Task instructions: Reproduce every record below exactly, without the pictures.

Source material:
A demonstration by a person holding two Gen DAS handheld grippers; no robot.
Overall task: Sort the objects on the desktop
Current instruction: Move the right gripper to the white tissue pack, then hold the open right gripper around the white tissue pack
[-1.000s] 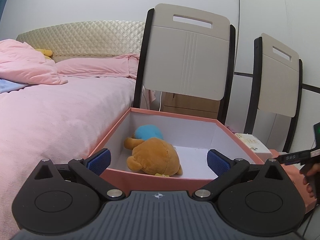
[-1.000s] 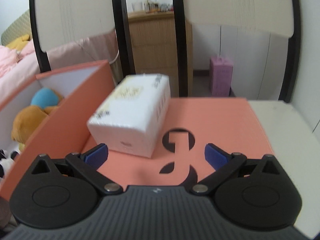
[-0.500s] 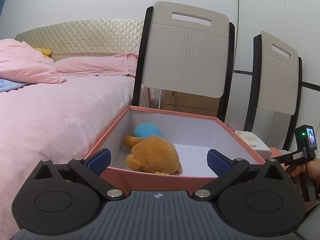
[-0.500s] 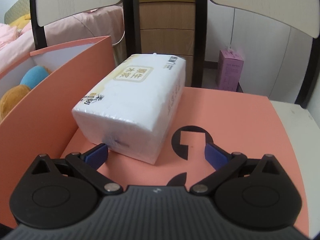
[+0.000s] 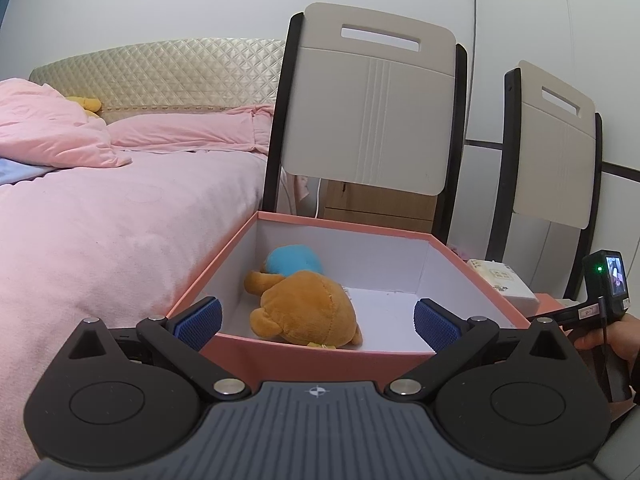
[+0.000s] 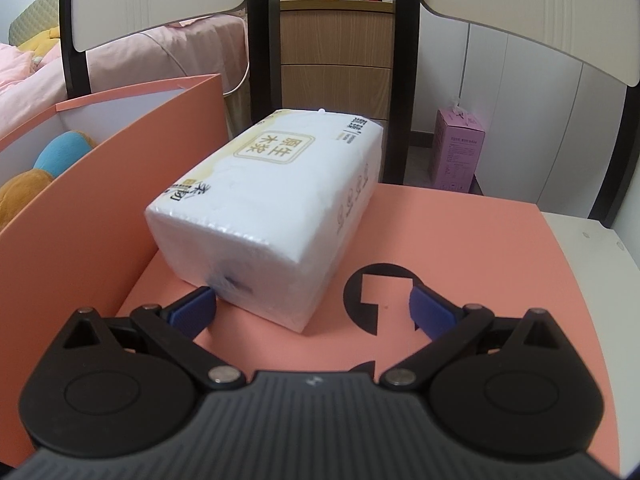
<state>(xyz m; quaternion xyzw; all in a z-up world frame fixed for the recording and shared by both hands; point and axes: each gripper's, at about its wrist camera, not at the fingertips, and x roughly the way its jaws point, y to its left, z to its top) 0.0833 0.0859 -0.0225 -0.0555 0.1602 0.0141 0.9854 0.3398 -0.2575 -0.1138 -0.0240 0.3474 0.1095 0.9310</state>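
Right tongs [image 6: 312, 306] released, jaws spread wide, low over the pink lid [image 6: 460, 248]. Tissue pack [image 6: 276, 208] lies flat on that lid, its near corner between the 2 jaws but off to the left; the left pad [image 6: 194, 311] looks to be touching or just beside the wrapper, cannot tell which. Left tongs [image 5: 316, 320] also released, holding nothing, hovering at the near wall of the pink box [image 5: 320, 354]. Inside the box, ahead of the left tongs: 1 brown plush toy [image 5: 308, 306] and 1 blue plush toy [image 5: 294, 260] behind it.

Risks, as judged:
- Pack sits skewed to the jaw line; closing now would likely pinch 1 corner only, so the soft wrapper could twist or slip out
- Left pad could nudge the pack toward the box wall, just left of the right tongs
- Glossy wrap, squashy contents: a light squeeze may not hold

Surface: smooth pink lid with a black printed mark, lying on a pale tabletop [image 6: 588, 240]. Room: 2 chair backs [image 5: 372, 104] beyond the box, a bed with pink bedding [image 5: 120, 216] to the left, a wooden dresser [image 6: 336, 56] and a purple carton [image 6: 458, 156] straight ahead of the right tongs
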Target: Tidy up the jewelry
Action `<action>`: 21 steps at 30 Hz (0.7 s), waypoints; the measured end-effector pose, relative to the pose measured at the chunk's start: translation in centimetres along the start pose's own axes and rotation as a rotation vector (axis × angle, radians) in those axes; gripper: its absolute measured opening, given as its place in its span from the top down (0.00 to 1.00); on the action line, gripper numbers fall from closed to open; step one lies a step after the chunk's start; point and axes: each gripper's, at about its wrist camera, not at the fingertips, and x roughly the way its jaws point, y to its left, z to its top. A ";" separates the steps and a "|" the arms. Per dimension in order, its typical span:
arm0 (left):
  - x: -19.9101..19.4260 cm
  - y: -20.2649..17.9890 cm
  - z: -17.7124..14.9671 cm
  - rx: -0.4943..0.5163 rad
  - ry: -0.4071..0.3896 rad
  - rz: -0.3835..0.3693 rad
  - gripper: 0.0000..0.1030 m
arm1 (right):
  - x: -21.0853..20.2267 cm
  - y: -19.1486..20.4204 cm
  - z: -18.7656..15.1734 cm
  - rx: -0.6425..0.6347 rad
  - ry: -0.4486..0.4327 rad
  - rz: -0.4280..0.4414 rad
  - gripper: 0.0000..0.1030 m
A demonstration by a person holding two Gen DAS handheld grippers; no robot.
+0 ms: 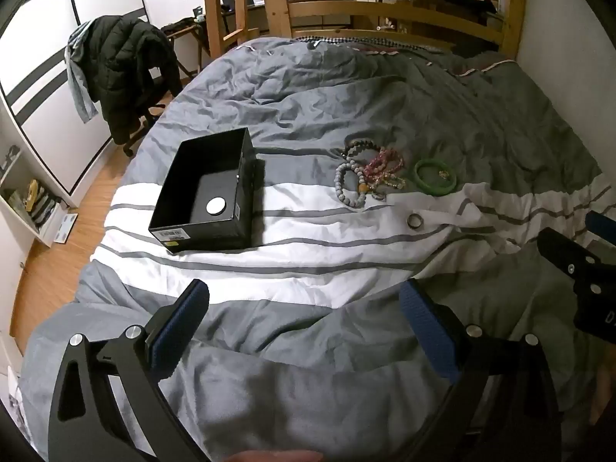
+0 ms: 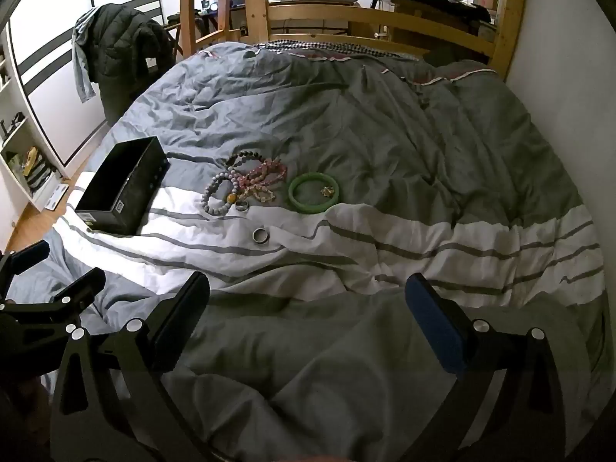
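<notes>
An open black box (image 1: 210, 196) (image 2: 123, 186) sits on the striped duvet, with a white disc (image 1: 215, 206) inside. Right of it lies a pile of beaded bracelets (image 1: 367, 175) (image 2: 242, 184), a green bangle (image 1: 435, 177) (image 2: 313, 192) with a small gold piece (image 2: 328, 191) inside it, and a metal ring (image 1: 415, 220) (image 2: 261, 236) on the white stripe. Another ring (image 2: 242, 205) lies by the beads. My left gripper (image 1: 304, 327) is open and empty, above the near duvet. My right gripper (image 2: 308, 321) is open and empty, also short of the jewelry.
The duvet (image 1: 308, 88) covers the bed up to a wooden bed frame (image 1: 385, 15). A chair with a dark jacket (image 1: 123, 73) stands left of the bed. A white wall (image 2: 558, 57) borders the bed's right side. White shelves (image 2: 23, 154) stand at far left.
</notes>
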 end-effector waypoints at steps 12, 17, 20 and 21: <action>0.0 0.2 0.1 -0.002 0.003 -0.004 0.05 | 0.0 0.1 0.0 -0.001 0.001 -0.004 0.02; -0.3 0.6 0.0 -0.004 0.004 0.001 0.05 | 0.0 0.1 -0.1 -0.001 0.002 -0.002 0.02; -0.3 0.5 0.0 0.000 0.003 0.000 0.05 | -0.1 0.1 -0.1 -0.002 0.002 -0.002 0.02; -0.3 0.5 0.0 0.000 0.003 -0.001 0.05 | 0.0 0.1 -0.1 -0.001 0.002 -0.002 0.02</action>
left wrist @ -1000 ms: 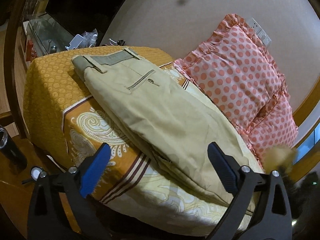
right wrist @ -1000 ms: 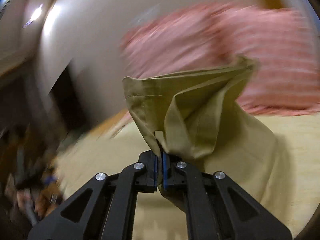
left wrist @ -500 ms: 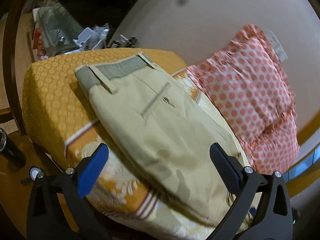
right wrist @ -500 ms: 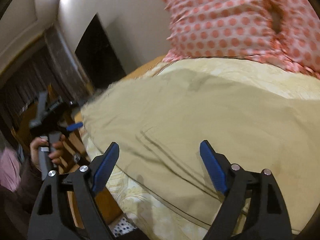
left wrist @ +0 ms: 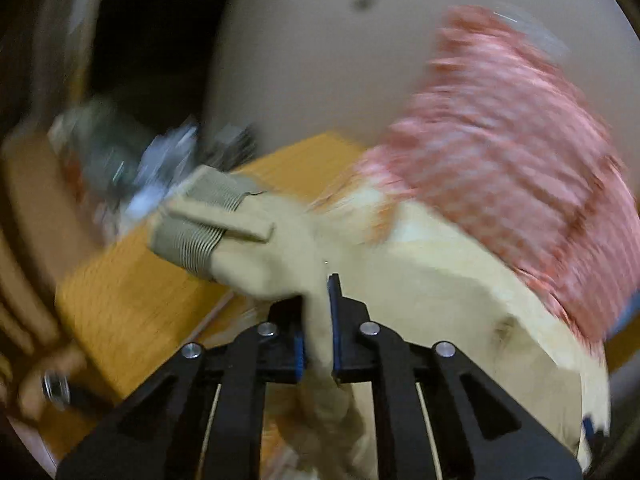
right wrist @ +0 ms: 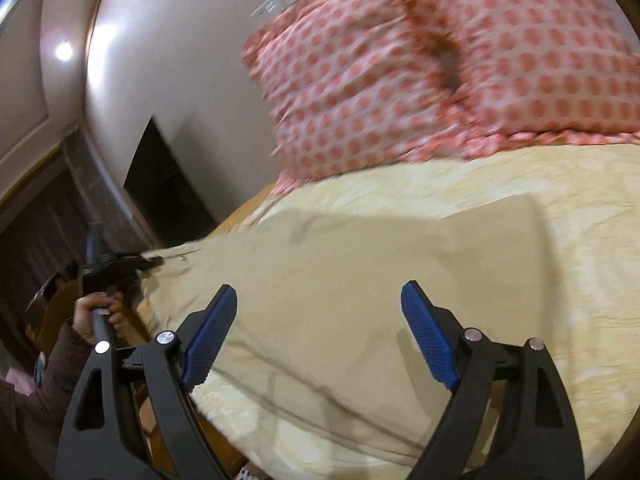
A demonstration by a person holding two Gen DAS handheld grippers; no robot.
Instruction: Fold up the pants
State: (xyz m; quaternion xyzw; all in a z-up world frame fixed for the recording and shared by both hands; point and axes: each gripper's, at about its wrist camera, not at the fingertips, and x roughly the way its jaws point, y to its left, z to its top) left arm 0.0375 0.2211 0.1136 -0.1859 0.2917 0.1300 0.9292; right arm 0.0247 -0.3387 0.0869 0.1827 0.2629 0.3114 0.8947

Expected answer:
A demonstration by a person holding two Gen DAS handheld grippers; no robot.
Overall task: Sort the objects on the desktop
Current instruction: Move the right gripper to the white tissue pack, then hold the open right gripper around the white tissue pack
[-1.000s] 
[-1.000s] 
[-0.500s] 
[-0.500s] 
[+0.000s] 
[+0.000s] 
<state>(xyz m; quaternion xyzw; all in a z-up world frame fixed for the recording and shared by both hands; point and axes: each gripper's, at about its wrist camera, not at the fingertips, and x roughly the way its jaws point, y to its left, z to its top) 0.0833 0.0859 -0.0225 -0.0555 0.1602 0.0141 0.9854 0.3398 -0.2575 -0.1138 -0.0240 0.3474 0.1095 0.9310</state>
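Right tongs [image 6: 312, 306] released, jaws spread wide, low over the pink lid [image 6: 460, 248]. Tissue pack [image 6: 276, 208] lies flat on that lid, its near corner between the 2 jaws but off to the left; the left pad [image 6: 194, 311] looks to be touching or just beside the wrapper, cannot tell which. Left tongs [image 5: 316, 320] also released, holding nothing, hovering at the near wall of the pink box [image 5: 320, 354]. Inside the box, ahead of the left tongs: 1 brown plush toy [image 5: 308, 306] and 1 blue plush toy [image 5: 294, 260] behind it.

Risks, as judged:
- Pack sits skewed to the jaw line; closing now would likely pinch 1 corner only, so the soft wrapper could twist or slip out
- Left pad could nudge the pack toward the box wall, just left of the right tongs
- Glossy wrap, squashy contents: a light squeeze may not hold

Surface: smooth pink lid with a black printed mark, lying on a pale tabletop [image 6: 588, 240]. Room: 2 chair backs [image 5: 372, 104] beyond the box, a bed with pink bedding [image 5: 120, 216] to the left, a wooden dresser [image 6: 336, 56] and a purple carton [image 6: 458, 156] straight ahead of the right tongs
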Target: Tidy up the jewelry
Action `<action>`: 21 steps at 30 Hz (0.7 s), waypoints; the measured end-effector pose, relative to the pose measured at the chunk's start: translation in centimetres along the start pose's own axes and rotation as a rotation vector (axis × angle, radians) in those axes; gripper: its absolute measured opening, given as its place in its span from the top down (0.00 to 1.00); on the action line, gripper numbers fall from closed to open; step one lies a step after the chunk's start; point and axes: each gripper's, at about its wrist camera, not at the fingertips, and x roughly the way its jaws point, y to its left, z to its top. A ";" separates the steps and a "|" the arms. Per dimension in order, its typical span:
arm0 (left):
  - x: -19.9101..19.4260 cm
  - y: -20.2649..17.9890 cm
  - z: -17.7124..14.9671 cm
  - rx: -0.4943..0.5163 rad
  - ry: -0.4071..0.3896 rad
  - rz: -0.3835..0.3693 rad
  - gripper: 0.0000..0.1030 m
arm1 (right):
  - x: -21.0853..20.2267 cm
  - y: -19.1486..20.4204 cm
  - z: -18.7656..15.1734 cm
  - rx: -0.6425..0.6347 rad
  - ry: -0.4486..0.4327 rad
  - rz: -0.4280..0.4414 rad
  - gripper: 0.0000..0.1030 m
A demonstration by a person holding two Gen DAS handheld grippers; no robot.
+0 ms: 
+0 ms: 
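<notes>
An open black box (image 1: 210, 196) (image 2: 123, 186) sits on the striped duvet, with a white disc (image 1: 215, 206) inside. Right of it lies a pile of beaded bracelets (image 1: 367, 175) (image 2: 242, 184), a green bangle (image 1: 435, 177) (image 2: 313, 192) with a small gold piece (image 2: 328, 191) inside it, and a metal ring (image 1: 415, 220) (image 2: 261, 236) on the white stripe. Another ring (image 2: 242, 205) lies by the beads. My left gripper (image 1: 304, 327) is open and empty, above the near duvet. My right gripper (image 2: 308, 321) is open and empty, also short of the jewelry.
The duvet (image 1: 308, 88) covers the bed up to a wooden bed frame (image 1: 385, 15). A chair with a dark jacket (image 1: 123, 73) stands left of the bed. A white wall (image 2: 558, 57) borders the bed's right side. White shelves (image 2: 23, 154) stand at far left.
</notes>
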 end-effector waypoints at steps 12, 17, 20 and 21: <action>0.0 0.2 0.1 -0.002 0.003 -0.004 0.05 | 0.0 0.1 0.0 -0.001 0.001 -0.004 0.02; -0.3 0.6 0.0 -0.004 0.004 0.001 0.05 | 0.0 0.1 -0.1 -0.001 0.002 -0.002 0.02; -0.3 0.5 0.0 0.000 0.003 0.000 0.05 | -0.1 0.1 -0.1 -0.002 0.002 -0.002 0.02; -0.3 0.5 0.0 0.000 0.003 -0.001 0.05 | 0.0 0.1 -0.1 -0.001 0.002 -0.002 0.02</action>
left wrist @ -1000 ms: 
right wrist @ -1000 ms: 
left wrist @ -500 ms: 
right wrist @ -500 ms: 
left wrist @ +0 ms: 
right wrist @ +0 ms: 
A demonstration by a person holding two Gen DAS handheld grippers; no robot.
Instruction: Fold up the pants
State: (xyz m; quaternion xyzw; all in a z-up world frame fixed for the recording and shared by both hands; point and axes: each gripper's, at about its wrist camera, not at the fingertips, and x roughly the way its jaws point, y to its left, z to its top) left arm 0.0375 0.2211 0.1136 -0.1859 0.2917 0.1300 0.9292; right arm 0.0247 -0.3387 0.0869 0.1827 0.2629 0.3114 0.8947

Output for the exercise is now complete.